* _Required action_: What you return should be the lines of the data containing "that", each in full.
━━━ Material provided ━━━
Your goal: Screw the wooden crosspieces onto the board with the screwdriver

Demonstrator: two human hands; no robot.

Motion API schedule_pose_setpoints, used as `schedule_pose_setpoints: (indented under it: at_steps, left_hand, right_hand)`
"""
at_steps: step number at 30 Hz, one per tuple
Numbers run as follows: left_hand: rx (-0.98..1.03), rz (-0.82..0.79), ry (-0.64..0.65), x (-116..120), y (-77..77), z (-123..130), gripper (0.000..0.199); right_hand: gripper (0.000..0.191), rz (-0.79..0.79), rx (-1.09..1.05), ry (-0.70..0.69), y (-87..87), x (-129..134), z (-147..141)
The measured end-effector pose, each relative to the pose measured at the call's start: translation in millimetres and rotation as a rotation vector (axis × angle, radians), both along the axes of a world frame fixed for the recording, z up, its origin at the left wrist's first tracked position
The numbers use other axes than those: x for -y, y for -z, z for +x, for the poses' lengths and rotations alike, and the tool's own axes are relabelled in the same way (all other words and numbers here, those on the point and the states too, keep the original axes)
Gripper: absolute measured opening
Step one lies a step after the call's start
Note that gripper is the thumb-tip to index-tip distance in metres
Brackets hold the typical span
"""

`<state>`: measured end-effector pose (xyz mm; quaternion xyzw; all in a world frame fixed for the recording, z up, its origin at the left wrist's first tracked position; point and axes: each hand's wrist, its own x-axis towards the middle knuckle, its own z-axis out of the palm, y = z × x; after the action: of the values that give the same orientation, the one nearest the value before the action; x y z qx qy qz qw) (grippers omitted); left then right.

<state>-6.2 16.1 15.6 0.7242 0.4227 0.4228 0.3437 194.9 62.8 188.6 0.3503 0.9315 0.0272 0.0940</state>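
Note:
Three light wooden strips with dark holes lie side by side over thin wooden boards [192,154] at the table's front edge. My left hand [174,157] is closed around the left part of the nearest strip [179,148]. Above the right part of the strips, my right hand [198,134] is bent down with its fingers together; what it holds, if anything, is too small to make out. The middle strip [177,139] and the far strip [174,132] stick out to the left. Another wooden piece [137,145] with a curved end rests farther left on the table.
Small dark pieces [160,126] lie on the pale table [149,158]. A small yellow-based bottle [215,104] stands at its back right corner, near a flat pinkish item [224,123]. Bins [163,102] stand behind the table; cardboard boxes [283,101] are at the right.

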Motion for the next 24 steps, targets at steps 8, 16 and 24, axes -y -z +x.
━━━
* _Solution for this exercise_:
Note that gripper is the thumb-tip to index-tip distance in metres
`<state>`: measured end-effector pose (xyz mm; quaternion xyzw; all in a world frame fixed for the recording, z up, its origin at the left wrist's first tracked position; point and axes: each hand's wrist, its own x-axis towards the middle knuckle, its own z-axis out of the palm, y = z × x; after the action: of the values that give the same orientation, the one nearest the value before the action; x y z qx qy qz qw) (grippers omitted); left then right.

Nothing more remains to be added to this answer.